《Pachislot and Pachinko Machines》
In the pachinko machine business, the Group recorded sales of Dejihane CR SOUTEN-NO-KEN under the Sammy brand and CR Cinderella Boy 2 under the Taiyo Elec brand, resulting in the sale of a total of 49 thousand units, a decrease from the same period year ago. In the meantime, the Group remained committed as same as the previous fiscal year, to the reduction of procurement costs for parts and materials, especially those related to liquid crystal display.
In the pachislot machine business, a title with an innovative gameplay Pachislot SOUTEN-NO-KEN was launched under the Sammy brand, which registered sales of 71 thousand units thanks to a warm market response.
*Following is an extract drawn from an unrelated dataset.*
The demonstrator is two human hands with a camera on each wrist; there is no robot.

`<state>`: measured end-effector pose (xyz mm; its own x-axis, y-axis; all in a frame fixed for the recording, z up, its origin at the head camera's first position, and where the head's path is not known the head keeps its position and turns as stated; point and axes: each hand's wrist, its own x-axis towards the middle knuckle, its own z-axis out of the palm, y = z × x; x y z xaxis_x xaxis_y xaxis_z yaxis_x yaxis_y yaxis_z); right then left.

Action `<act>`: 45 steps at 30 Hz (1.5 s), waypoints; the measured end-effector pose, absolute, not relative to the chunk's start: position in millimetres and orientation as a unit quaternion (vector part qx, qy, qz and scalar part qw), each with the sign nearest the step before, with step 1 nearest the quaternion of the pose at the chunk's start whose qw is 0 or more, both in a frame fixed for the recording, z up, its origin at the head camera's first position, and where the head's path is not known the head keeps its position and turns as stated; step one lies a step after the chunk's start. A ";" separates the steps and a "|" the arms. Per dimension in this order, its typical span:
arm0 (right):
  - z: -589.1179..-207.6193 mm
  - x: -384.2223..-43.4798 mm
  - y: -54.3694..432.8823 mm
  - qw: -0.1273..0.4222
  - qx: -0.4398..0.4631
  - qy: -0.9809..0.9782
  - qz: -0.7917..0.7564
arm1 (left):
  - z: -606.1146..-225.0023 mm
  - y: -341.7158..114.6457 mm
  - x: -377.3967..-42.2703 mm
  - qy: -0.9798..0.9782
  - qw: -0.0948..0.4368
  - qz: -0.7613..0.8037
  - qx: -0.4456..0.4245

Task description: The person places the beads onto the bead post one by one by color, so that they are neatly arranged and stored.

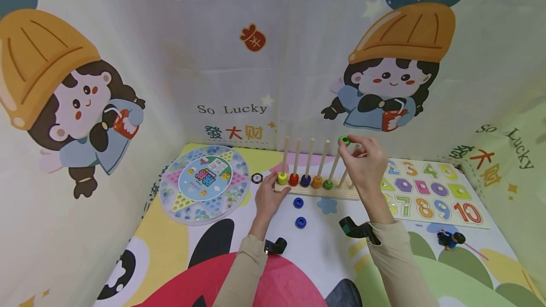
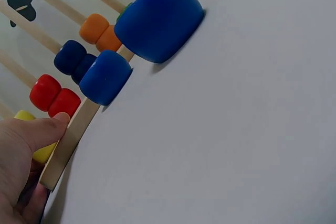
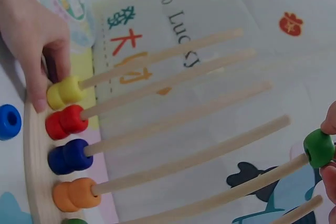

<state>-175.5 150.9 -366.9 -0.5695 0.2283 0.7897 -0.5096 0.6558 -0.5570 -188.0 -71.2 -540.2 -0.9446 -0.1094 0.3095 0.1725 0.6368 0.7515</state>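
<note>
My left hand (image 1: 268,198) grips the left end of a wooden peg rack (image 1: 317,191), its thumb on the front edge beside the yellow beads (image 3: 64,93). My right hand (image 1: 368,167) pinches a green bead (image 3: 318,149) between thumb and fingers at the top of the fifth peg (image 3: 262,184). Pairs of red beads (image 2: 47,92), dark blue beads (image 1: 305,180) and orange beads (image 1: 316,182) sit at the bottom of the neighbouring pegs. Another green bead (image 1: 327,185) rests low on the fifth peg.
Two loose blue beads (image 1: 300,222) lie in front of the rack. To the left is a round marble board game (image 1: 170,203), with a small black ring (image 1: 257,178) beside it. A number puzzle board (image 1: 465,219) and a small dark figure (image 1: 450,239) are on the right. A printed cloth wall (image 1: 239,75) stands behind.
</note>
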 end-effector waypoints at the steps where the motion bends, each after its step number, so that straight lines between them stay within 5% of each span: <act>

Meanwhile, Pachislot Shin Onimusha launched in the previous fiscal year under the RODEO brand maintained strong sales in the year under review. As a result, overall pachislot machine sales amounted to 109 thousand units,
far exceeding the results of the same period in the previous fiscal year, despite the fact that the launch of some titles was postponed to the second quarter and later. Meanwhile thanks to an initiative to promote reuse of components, especially those related to liquid crystal display, there was an improvement in profit margins as well.
As a result, net sales in this segment were ¥49,039 million (an increase of 148.2% for the same period in the previous fiscal year) and operating income was ¥15,133 million (compared with an operating loss of ¥1,037 million for the same period in the previous fiscal year).
《Amusement Machine Sales》
In the amusement machine sales business, HATSUNE MIKU Project DIVA Arcade started to be sold under a revenue share model (ALL.Net P-ras) for the purpose of improving investment efficiency of the operators of amusement centers and securing long-term stable earnings for the Group, while operation of BORDER BREAK launched in the previous fiscal year remained solid. At the same time, sales of CVT KIT of the popular series SANGOKUSHI WAR 3 WAR BEGINS became robust.
As a result, net sales in this segment were ¥10,442 million (an increase of 24.0% for the same period in the previous fiscal year) and operating income was ¥1,399 million (compared with an operating loss of ¥1,077 million for the same period in the previous fiscal year).
《Amusement Center Operations》
In the amusement center operations business, sales at existing SEGA amusement centers in Japan were weakened by sluggish personal consumption, at 97.2% of the level during the same period in the previous fiscal year. In the first quarter, the Group closed 6 amusement centers and opened 1 new amusement center in the domestic market. Consequently, the Group operated a total of 255 amusement centers at the end of the period.
As a result, net sales in this segment were ¥11,104 million (a decrease of 21.5% for the same period in the previous fiscal year) and operating income was ¥177 million (compared with an operating loss of ¥125 million for the same period in the previous fiscal year).
《Consumer Business》
In the consumer business, the Group recorded sales of home video game software such as IRON MAN 2 and Alpha Protocol, this years major titles for the U.S. and European markets. While domestic sales were mostly firm, in the overseas markets, sales of new titles remained slow as affected by the adverse market condition. As a result, the Group sold 1,680 thousand video game copies in the U.S., 1,330 thousand copies in Europe and 270 thousand copies in Japan and other regions, for a total of 3,290 thousand copies.
In the toy sales division, domestic sales of main products as well as sales of BAKUGAN at both domestic and overseas market remained solid. The mobile phone and PC content business also remained solid, thanks primarily to downloadable games for PCs. In the animated films business, distribution revenue remained favorable thanks to the sound box office sales of the 14th theater film Detective Conan while overseas royalty revenue from BAKUGAN stayed robust.
As a result, net sales in this segment were ¥20,859 million (an increase of 15.4% for the same period in the previous fiscal year), and an operating loss was ¥636 million (compared with an operating loss of ¥4,500 million for the same period in the previous fiscal year).